Task to complete. Would you reproduce the whole listing exactly, dropping any pictures it holds?

Stored data.
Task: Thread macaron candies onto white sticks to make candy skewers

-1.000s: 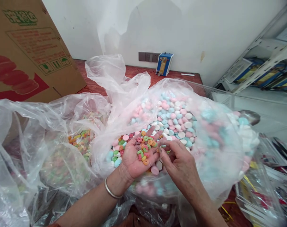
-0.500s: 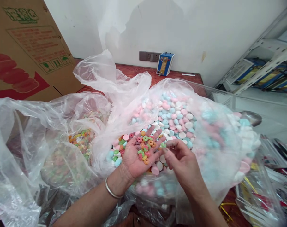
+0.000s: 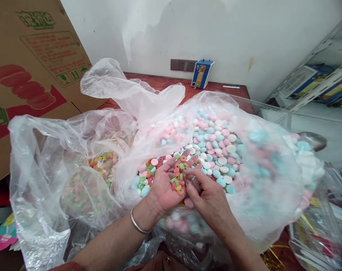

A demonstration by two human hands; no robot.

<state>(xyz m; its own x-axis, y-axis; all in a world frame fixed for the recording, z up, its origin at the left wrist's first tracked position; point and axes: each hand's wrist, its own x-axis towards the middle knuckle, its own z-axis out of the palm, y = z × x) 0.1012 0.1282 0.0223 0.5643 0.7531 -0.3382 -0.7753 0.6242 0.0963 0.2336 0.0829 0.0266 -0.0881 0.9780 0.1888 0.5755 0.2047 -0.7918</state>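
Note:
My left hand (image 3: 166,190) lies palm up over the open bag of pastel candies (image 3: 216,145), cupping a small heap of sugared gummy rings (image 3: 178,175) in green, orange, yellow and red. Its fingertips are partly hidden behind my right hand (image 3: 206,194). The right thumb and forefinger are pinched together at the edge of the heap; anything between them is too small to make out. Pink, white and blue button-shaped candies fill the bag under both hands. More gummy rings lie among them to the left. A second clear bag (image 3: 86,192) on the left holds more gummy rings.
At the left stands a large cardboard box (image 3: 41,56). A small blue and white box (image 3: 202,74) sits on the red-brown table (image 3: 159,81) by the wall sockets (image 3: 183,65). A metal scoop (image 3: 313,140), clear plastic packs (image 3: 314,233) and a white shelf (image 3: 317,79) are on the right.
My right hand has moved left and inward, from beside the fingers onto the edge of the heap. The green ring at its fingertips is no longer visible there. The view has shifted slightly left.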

Response.
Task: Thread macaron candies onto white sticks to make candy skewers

-1.000s: 
-0.500s: 
+0.000s: 

A demonstration by two human hands; no robot.

<state>(xyz m; its own x-axis, y-axis; all in a world frame fixed for the recording, z up, its origin at the left wrist's first tracked position; point and axes: each hand's wrist, its own x-axis towards the middle knuckle, its own z-axis out of the palm, y = z × x) 0.1012 0.1282 0.0223 0.5643 0.7531 -0.3382 -0.7753 0.6242 0.0963 0.2336 0.0829 0.0266 -0.0881 0.9780 0.1888 0.5755 0.2047 -0.7918</state>
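Note:
My left hand (image 3: 166,190) lies palm up over the open bag of pastel candies (image 3: 216,145), cupping a small heap of sugared gummy rings (image 3: 178,175) in green, orange, yellow and red. Its fingertips are partly hidden behind my right hand (image 3: 206,194). The right thumb and forefinger are pinched together at the edge of the heap; anything between them is too small to make out. Pink, white and blue button-shaped candies fill the bag under both hands. More gummy rings lie among them to the left. A second clear bag (image 3: 86,192) on the left holds more gummy rings.
At the left stands a large cardboard box (image 3: 41,56). A small blue and white box (image 3: 202,74) sits on the red-brown table (image 3: 159,81) by the wall sockets (image 3: 183,65). A metal scoop (image 3: 313,140), clear plastic packs (image 3: 314,233) and a white shelf (image 3: 317,79) are on the right.
My right hand has moved left and inward, from beside the fingers onto the edge of the heap. The green ring at its fingertips is no longer visible there. The view has shifted slightly left.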

The output is now finished.